Pada sistem demokrasi presidensial yang multipartai mewujudkan zaken kabinet

bagai pungguk merindukan bulan

______________________________


Penulis Elfia Prihastuti, S.Pd.

Kontributor Media Kuntum Cahaya dan Praktisi Pendidikan 


KUNTUMCAHAYA.com, OPINI - Kabinet Merah Putih memang gebrakan yang menarik perhatian. Presiden terpilih Prabowo Subianto berambisi membentuk zaken kabinet.


Wacana pembentukan zaken kabinet bukanlah hal baru dalam pemerintahan negeri ini. Sejak zaman Presiden Soekarno dan presiden terpilih lainnya, setiap jelang pergantian pemerintahan selalu mengungkapkan keinginan membentuk kabinet berdasarkan ahli.


Namun pertanyaannya mampukah kabinet Merah Putih mewujudkan zaken kabinet di tengah gemuknya koalisi pendukung pemerintah?


Ahmad Muzani juru bicara partai Gerindra menyampaikan bahwa Prabowo berharap kabinetnya kelak diisi oleh para menteri yang ahli di bidangnya masing-masing, bukan sekadar representasi partai politik (parpol).


Dengan kata lain Prabowo menginginkan sebuah pemerintahan zaken kabinet. Di mana para menterinya adalah orang-orang yang ahli di bidangnya, meskipun yang bersangkutan berasal atau diusulkan dari parpol. (Kompas.com, 9-9-2024) 


Apa Itu Zaken Kabinet?


Zaken kabinet adalah kabinet yang dibentuk berdasarkan keahlian yakni seorang menteri yang dipilih adalah seorang profesional yang kompeten di bidangnya. Dengan demikian, performa para menteri akan fokus pada implementasi program daripada kepentingan politis.


Dalam sejarahnya, kabinet zaken telah dilakukan sejak masa pemerintahan Soekarno. Misalnya Mohammad Natsir pada tahun 1950-1951. Natsir menunjuk Soemitro Djojohadikusumo sebagai menteri perdagangan dan perindustrian.


Sementara Bahder Djohan sebagai menteri pendidikan dan kebudayaan. Selain itu, ada Kabinet Wilopo tahun 1952-1953. Periode ini identik dengan kabinet zaken meskipun beberapa masih diisi oleh orang-orang partai politik. 


Terakhir ada Kabinet Karya tahun 1957-1959 dipimpin Perdana Menteri Djuanda Kertawidjaya. Kabinet inilah yang menerapkan zaken kabinet paling sesuai.
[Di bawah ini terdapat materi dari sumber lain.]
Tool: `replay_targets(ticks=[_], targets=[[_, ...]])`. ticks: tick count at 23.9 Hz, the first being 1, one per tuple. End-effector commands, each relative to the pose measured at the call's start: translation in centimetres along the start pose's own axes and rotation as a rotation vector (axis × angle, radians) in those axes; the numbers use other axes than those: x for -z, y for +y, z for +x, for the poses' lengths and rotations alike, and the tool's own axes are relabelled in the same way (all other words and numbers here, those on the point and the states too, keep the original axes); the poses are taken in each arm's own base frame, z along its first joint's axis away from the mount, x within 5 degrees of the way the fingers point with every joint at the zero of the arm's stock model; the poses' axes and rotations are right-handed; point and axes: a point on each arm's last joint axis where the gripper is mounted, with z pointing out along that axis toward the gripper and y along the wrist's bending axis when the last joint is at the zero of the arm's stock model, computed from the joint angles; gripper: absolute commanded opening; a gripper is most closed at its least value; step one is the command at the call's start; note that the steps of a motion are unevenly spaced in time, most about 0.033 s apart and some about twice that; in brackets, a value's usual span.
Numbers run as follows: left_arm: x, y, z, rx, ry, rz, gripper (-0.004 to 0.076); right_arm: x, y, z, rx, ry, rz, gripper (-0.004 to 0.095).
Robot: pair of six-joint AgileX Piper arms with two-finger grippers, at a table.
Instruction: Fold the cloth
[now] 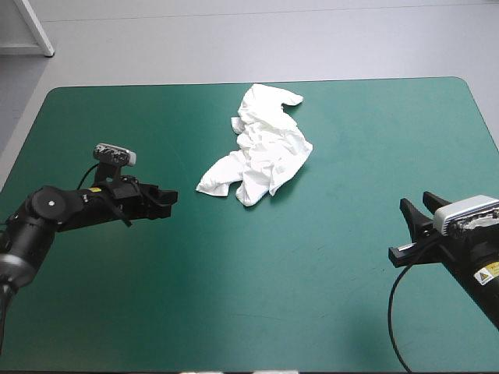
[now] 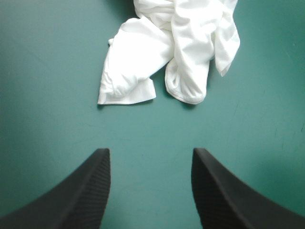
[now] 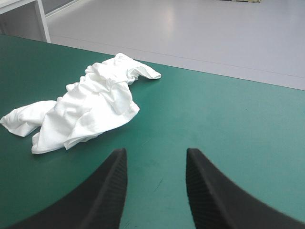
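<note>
The white T-shirt (image 1: 261, 146) lies in a crumpled heap on the teal-green cover, toward the table's far middle. A sleeve end (image 2: 126, 90) points at my left gripper (image 2: 150, 155), which stands open just short of the cloth with nothing between its fingers. In the high view that left gripper (image 1: 166, 201) sits left of the heap's near corner. My right gripper (image 1: 412, 218) is open too, far off near the table's right edge. From its wrist view the T-shirt (image 3: 88, 105) lies well ahead and to one side of the right gripper (image 3: 156, 155).
The teal-green cover (image 1: 296, 280) is bare between the two arms and along the near edge. The table's far edge (image 1: 257, 82) runs just behind the heap.
</note>
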Motion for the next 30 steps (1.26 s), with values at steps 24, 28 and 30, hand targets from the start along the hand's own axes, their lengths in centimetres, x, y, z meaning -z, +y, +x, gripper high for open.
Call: replay_targets(ticks=[24, 28, 30], targets=[[-16.5, 2.8, -3.5, -0.173, 0.209, 0.097, 0.0022, -3.9, -0.8, -3.7, -0.053, -0.022, -0.011, 0.0459], [-16.2, 2.9, -3.5, -0.184, 0.216, 0.095, 0.0019, -7.4, -0.5, -4.9, -0.056, 0.020, -0.117, 0.0459], [-15.9, 2.9, -3.7, -0.187, 0.218, 0.081, 0.0019, -9.7, -0.5, -5.0, -0.062, 0.055, -0.146, 0.0459]])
Oleh karena itu, Kabinet Karya disebut kabinet zaken.  Kabinet ini dinilai berhasil mengatasi berbagai masalah yang kompleks dan menciptakan stabilitas politik serta ekonomi yang relatif lebih baik.  
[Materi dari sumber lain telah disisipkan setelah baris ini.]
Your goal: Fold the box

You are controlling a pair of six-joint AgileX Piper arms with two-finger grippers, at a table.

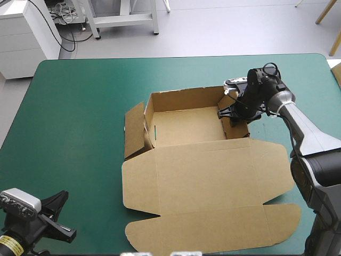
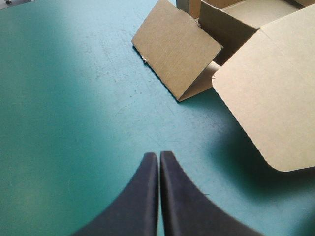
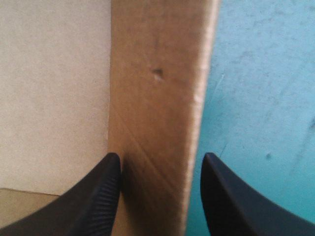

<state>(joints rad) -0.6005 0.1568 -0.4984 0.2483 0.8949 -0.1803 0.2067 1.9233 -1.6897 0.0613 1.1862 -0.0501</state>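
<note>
Brown board, half made up: the box point(image 1: 202, 176) lies right of centre on the teal-green cover point(image 1: 74, 117). Its far part is raised into an open tray, and its lid point(image 1: 213, 213) lies flat toward the table's near edge. The tray's right wall point(image 3: 157, 98) stands upright between the black fingers of the right gripper point(image 3: 160, 162). These are spread wide, one inside the tray and one outside over the cover; whether either touches the board cannot be told. On the opposite side the left flap point(image 2: 177, 46) leans outward, not tucked. The left gripper point(image 2: 158, 155) hangs well apart over bare cover near the table's near left corner, its fingers pressed together in a point and holding nothing.

The sheet looks light and stiff, likely to bend cleanly only along its creases and to spring back if let go. Its faces look smooth, so a push may slide the whole box. The best hold appears to be a wall's top edge, pinched across its thickness, while the other arm holds the tray floor or lid down. Squeezed too hard at mid-panel, the board could dent.
</note>
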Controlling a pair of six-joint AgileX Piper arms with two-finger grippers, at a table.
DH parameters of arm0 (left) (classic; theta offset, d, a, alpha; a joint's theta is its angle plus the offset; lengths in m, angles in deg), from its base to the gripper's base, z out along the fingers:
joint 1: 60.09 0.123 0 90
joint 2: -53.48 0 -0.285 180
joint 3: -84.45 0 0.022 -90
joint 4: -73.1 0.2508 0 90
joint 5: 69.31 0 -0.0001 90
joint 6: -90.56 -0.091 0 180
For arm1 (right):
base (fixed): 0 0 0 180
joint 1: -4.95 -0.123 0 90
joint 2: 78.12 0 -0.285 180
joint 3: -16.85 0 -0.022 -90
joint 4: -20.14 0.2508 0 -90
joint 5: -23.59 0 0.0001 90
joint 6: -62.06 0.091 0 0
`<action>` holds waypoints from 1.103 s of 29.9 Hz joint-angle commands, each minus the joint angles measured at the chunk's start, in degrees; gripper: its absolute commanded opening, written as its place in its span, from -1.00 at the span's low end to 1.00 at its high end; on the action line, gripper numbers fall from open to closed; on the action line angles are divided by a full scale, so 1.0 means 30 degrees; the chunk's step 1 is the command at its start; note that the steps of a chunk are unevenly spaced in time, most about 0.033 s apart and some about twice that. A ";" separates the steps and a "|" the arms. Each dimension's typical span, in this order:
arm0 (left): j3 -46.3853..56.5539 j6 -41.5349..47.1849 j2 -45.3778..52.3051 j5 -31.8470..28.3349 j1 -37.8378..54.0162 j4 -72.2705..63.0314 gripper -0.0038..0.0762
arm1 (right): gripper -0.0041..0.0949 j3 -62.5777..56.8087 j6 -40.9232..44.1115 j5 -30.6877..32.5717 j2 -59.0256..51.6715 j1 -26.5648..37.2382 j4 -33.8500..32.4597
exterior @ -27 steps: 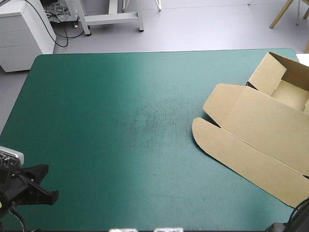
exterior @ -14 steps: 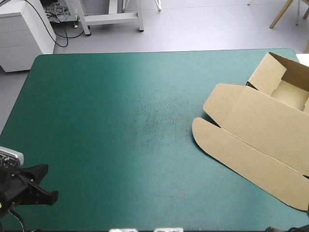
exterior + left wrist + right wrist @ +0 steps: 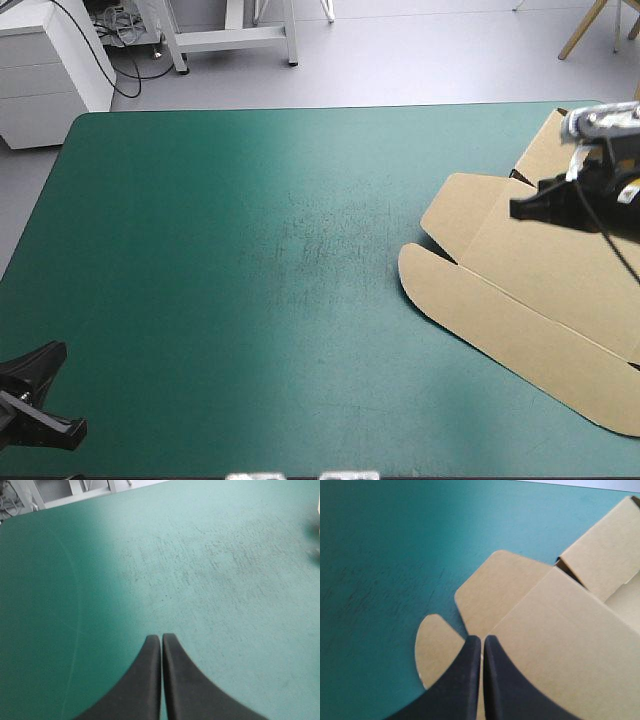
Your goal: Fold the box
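At the near left corner of the table, the left gripper hangs over bare teal-green cover, its black jaws clenched together into a single point with nothing between them. Ahead of it lies open cover, marked toward the middle of the table by a patch of faint dark scuffs.

Right of the scuffs lies the brown box, which fills the right side of the table from near the far right corner almost to the near edge and runs out past the picture's right side. Its broad lid panel lies flat. Two rounded flaps lie flat as well, pointing toward the middle of the table. At the far right corner one wall of the tray part stands raised, and the right wrist view shows a little of the tray's inside beyond it.

The right gripper is over the far end of the box, beside that raised wall. Its black jaws are pressed together on nothing, their tip over the lid panel's corner, just where the flaps begin. Whether the tip touches the board cannot be told.
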 commanded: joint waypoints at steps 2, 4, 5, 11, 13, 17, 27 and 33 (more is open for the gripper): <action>0.0182 -0.0588 0.0531 -0.2278 -0.0023 0.0194 -0.93 | -0.92 -0.3591 -0.0434 -0.3307 -0.3642 -0.1450 -0.0191; 0.0848 -0.0624 0.1097 -0.2794 -0.0023 0.0194 -0.93 | -0.92 -0.5230 -0.0434 -0.4374 -0.5060 -0.1549 -0.0191; 0.1291 -0.0636 0.1396 -0.2937 -0.0023 0.0130 -0.93 | -0.92 -0.6067 -0.0474 -0.4927 -0.5842 -0.1549 -0.0191; 0.4469 -0.0668 0.3630 -0.4140 -0.0023 -0.0013 -0.93 | -0.92 -1.0025 -0.0875 -0.7119 -0.9873 -0.1549 -0.0231; 0.5443 -0.0668 0.4463 -0.4842 -0.0023 -0.0013 -0.93 | -0.92 -1.1021 -0.0875 -0.7617 -1.0996 -0.1549 -0.0231; 0.7165 -0.0668 0.5755 -0.6020 -0.0023 -0.0187 -0.93 | -0.92 -1.2750 -0.0927 -0.8401 -1.3009 -0.1549 -0.0231; 1.0176 -0.0710 0.7345 -0.7392 -0.0023 -0.1695 -0.93 | -0.92 -1.5981 -0.0830 -0.9899 -1.6088 -0.1549 -0.0190; 1.0501 -0.0709 0.7345 -0.8131 -0.0023 -0.1957 -0.93 | -0.92 -1.7155 -0.0830 -1.0277 -1.7124 -0.1549 -0.0190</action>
Bagai Pungguk Merindukan Bulan 


Zaken kabinet selalu menjadi wacana dalam setiap pemerintahan baru. Pembentukan zaken kabinet dalam sebuah pemerintahan hanyalah sebatas teoritis semata. Pasalnya konsep ini tidak mempunyai basis praktikal.


Walaupun negeri ini digadang pernah memiliki zaken kabinet, namun perlu dicermati kabinet-kabinet tersebut berada dalam sistem demokrasi parlementer. Jika kita telusuri lagi, kabinet yang disebut-sebut sebagai zaken kabinet tersebut berlangsung tidak lebih dari dua tahun.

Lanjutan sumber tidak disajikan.